- Work order
Please repeat only the lines below starting at the line that holds "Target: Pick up" and ending at the line that holds "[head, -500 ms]", exactly, with both of those lines included and every picture omitted.
-- Data follows --
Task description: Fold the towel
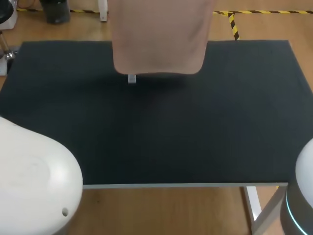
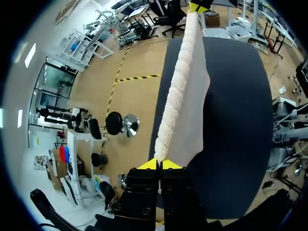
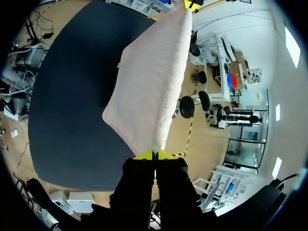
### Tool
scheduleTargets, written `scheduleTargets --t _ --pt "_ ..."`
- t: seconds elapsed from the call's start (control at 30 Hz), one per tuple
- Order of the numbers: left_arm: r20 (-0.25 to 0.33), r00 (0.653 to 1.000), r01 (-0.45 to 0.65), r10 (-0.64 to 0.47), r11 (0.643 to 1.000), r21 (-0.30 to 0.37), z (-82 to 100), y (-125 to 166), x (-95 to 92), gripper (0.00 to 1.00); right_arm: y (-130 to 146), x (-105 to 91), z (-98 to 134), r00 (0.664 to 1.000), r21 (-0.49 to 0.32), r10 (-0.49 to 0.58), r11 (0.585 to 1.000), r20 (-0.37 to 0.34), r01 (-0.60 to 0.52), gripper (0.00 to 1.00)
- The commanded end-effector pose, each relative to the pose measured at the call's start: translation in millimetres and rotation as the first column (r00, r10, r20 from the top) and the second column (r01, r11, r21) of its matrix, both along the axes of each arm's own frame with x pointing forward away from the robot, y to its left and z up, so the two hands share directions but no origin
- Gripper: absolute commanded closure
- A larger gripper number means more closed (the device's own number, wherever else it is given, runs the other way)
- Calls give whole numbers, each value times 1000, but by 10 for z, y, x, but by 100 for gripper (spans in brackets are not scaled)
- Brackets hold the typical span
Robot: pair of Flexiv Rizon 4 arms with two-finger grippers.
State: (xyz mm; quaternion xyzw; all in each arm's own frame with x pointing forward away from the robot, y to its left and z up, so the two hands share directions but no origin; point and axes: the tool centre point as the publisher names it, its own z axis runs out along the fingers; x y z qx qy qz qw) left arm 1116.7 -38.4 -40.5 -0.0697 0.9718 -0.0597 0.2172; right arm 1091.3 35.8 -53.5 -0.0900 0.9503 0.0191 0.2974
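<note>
Dark table [image 1: 195,147] beneath towel [image 1: 159,39], hung taut between left gripper [image 2: 159,164] and right gripper [image 3: 155,155] pinching its corners, probably for spreading flat.

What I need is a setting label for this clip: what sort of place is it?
Likely a robot lab workbench, not a home. The left arm and right arm flank a dark-topped table, and the left gripper and right gripper pinch a towel between them, held up above it.
</note>
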Motion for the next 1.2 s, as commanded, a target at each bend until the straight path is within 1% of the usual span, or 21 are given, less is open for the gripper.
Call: scheduleTargets --t 0.03,0.07,0.1,0.17,0.2,0.3,0.33,0.4,0.47,0.57,0.6,0.7,0.87,1.0,1.2 --pt "2 1000 -10 10 1000 19 37 6 127 100 24 199 35 1000 -10 9 1000 8 -9 100" --pt "22 1000 -3 2 1000 26 46 6 170 100 29 241 41 1000 -15 8 1000 14 -8 100" --pt "21 1000 -8 7 999 40 46 5 215 100 31 283 46 1000 -16 9 1000 17 -9 100" --pt "31 1000 3 -4 999 42 60 3 300 100 27 363 56 1000 -16 10 1000 21 -9 100" --pt "35 999 -4 2 998 62 68 -2 343 100 27 389 67 999 -20 12 1000 31 -12 100" --pt "54 999 -3 0 998 56 102 -11 436 100 22 455 113 998 -25 15 1000 55 -13 100" --pt "66 998 1 -4 999 54 114 -19 455 100 20 470 123 998 -26 15 1000 57 -14 100" --pt "70 998 1 -5 998 60 123 -30 487 100 16 494 133 997 -28 16 1000 73 -14 100" --pt "75 997 7 -11 999 50 111 -35 502 100 15 501 129 996 -30 22 999 83 -19 100" --pt "78 997 19 -23 999 49 32 -48 490 100 13 472 48 996 -34 31 999 85 -28 100" --pt "79 996 25 -30 998 59 -7 -54 477 100 8 454 8 996 -35 32 999 85 -29 100" --pt "63 997 36 -39 998 53 -123 -56 426 100 -11 387 -135 998 -36 38 999 55 -36 100" --pt "21 999 48 -49 998 40 -335 -60 246 100 -33 208 -326 999 -25 39 999 -6 -39 100" --pt "-18 999 41 -41 999 18 -476 -59 31 100 -12 38 -442 998 -20 49 999 -47 -50 100" --pt "-50 998 34 -35 999 -8 -643 -49 -337 100 2 -225 -560 994 -21 61 998 -88 -63 100"
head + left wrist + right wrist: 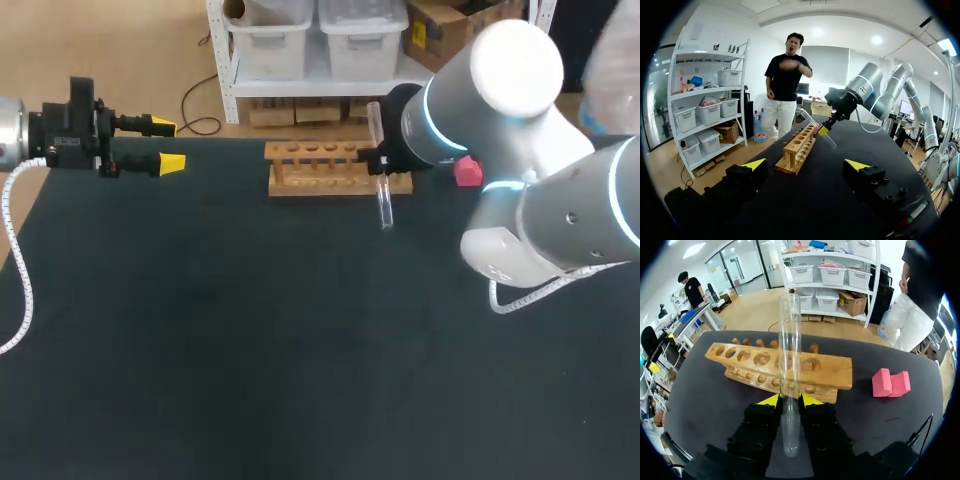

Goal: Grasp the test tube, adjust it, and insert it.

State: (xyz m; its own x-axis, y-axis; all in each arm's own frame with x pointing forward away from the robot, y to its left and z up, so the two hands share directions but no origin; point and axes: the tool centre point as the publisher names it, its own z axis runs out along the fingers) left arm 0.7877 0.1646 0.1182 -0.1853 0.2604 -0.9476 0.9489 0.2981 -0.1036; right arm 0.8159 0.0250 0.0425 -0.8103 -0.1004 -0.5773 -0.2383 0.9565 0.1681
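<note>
A dark table is seen from above, with two robot arms. At about 12 o'clock, near the far edge, lies a wooden test tube rack with a row of round holes. A small pink block sits just beside the rack's end, toward 1 o'clock.

The right arm comes in from 3 o'clock. The right gripper is closed on a clear test tube, one yellow-tipped finger pressing each side. The tube is in the air at the rack's right end, not in any hole. It is tilted rather than upright. Its open mouth points toward 12 o'clock and its rounded end toward 6 o'clock, past the rack's near side. The grip sits roughly mid-length, so both ends stick out.

The left gripper is at 10 o'clock, well apart from the rack, its fingers spread with nothing between them.

The tube looks light, stiff and smooth, so it is likely slippery and easy to crack if squeezed hard or knocked against the wood. A gentle hold near the middle or upper part seems best, leaving the rounded end free to enter a hole.
</note>
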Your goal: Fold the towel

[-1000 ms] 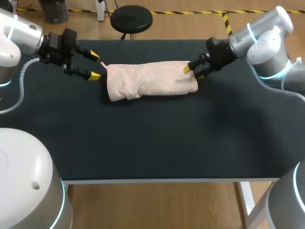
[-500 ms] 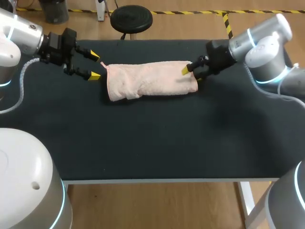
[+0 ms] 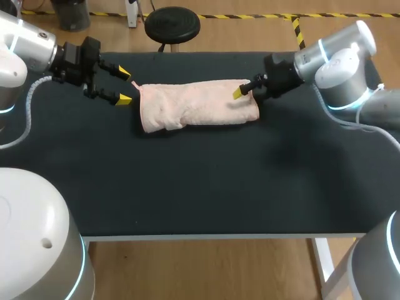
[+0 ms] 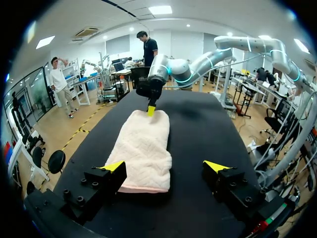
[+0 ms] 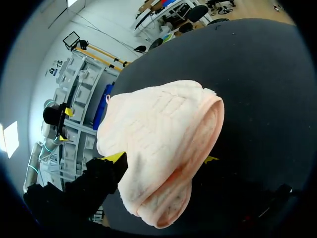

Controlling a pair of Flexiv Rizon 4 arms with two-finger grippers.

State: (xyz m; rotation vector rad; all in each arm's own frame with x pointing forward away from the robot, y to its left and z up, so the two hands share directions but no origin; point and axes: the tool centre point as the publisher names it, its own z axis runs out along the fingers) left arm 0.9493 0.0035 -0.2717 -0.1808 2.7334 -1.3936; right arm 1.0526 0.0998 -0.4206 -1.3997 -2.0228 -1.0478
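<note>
1. Plainly, the right tool (image 3: 247, 97) is half hidden in the head view. One yellow tip shows over the right end of the towel (image 3: 194, 104), and the other is lost behind the black fingers and the cloth.
2. In the right wrist view the towel's end bulges up between the two fingers and covers most of them. Only the yellow tips peep out, one at each side of the cloth. They stand wide apart, and no pinch on the fabric can be seen.
3. The underside of that bulging end is out of sight, so I cannot tell whether it rests on the bench (image 3: 200, 181) or is raised off it.
4. The left tool (image 3: 125, 85) has its fingers spread, with nothing between them in the head view. It sits just beside the towel's left end, with a thin strip of bench between. In its own wrist view the near end of the towel reaches in between the tips. How high the tool stands above the bench cannot be judged.
5. The towel is pale pink with a quilted weave, folded into a long, narrow bundle. It lies crosswise on the far half of the black bench, between the two tools.
6. Its right end is thick and rounded. At the left end a small pointed corner sticks out at the far edge, and a loose fold shows along the near edge.
</note>
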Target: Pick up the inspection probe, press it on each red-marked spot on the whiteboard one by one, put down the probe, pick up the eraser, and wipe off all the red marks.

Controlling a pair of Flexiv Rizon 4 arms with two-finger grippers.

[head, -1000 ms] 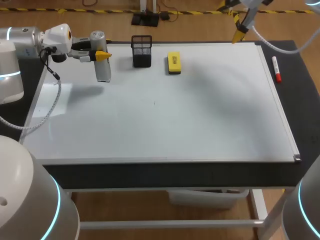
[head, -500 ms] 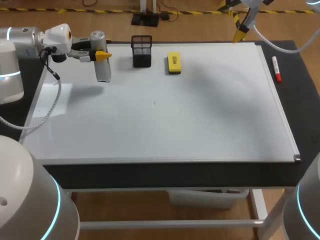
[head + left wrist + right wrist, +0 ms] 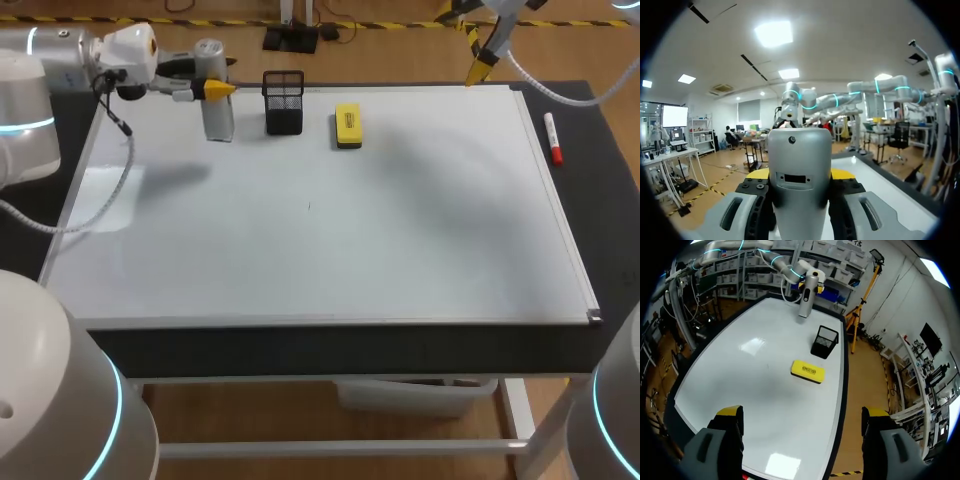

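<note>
head view: the left end effector [image 3: 214, 89] is clamped on the probe [image 3: 218, 120], a smooth silver-grey cylinder held upright over the far left corner of the glossy whiteboard [image 3: 350, 250], just left of a square black mesh cup [image 3: 284, 102]; whether the probe's lower end touches the board cannot be told, nor what the cup holds. the yellow block eraser [image 3: 347, 126] lies flat just right of the cup. a red marker [image 3: 552, 138] lies on the black counter [image 3: 300, 350] beside the board's right frame. the right end effector [image 3: 478, 65] hangs at the far right corner. left wrist view: the probe [image 3: 800, 150], rounded and metallic, sits gripped between both fingers [image 3: 842, 173]. right wrist view: the right end effector [image 3: 802, 412] has its fingers wide apart above the whiteboard [image 3: 740, 375], with the eraser [image 3: 808, 371], the mesh cup [image 3: 824, 341] and the probe [image 3: 806, 300] ahead.
</note>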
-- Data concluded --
- Answer to this problem
Target: Pick up the inspection probe, press it on each red-marked spot on the whiteboard one by one, put down the probe, pick up the eraser, and wipe off all the red marks.

Controlling a pair of Flexiv Rizon 4 arms with two-finger grippers.

[head, -1000 ms] 
[head, -500 ms] 

No more output is expected.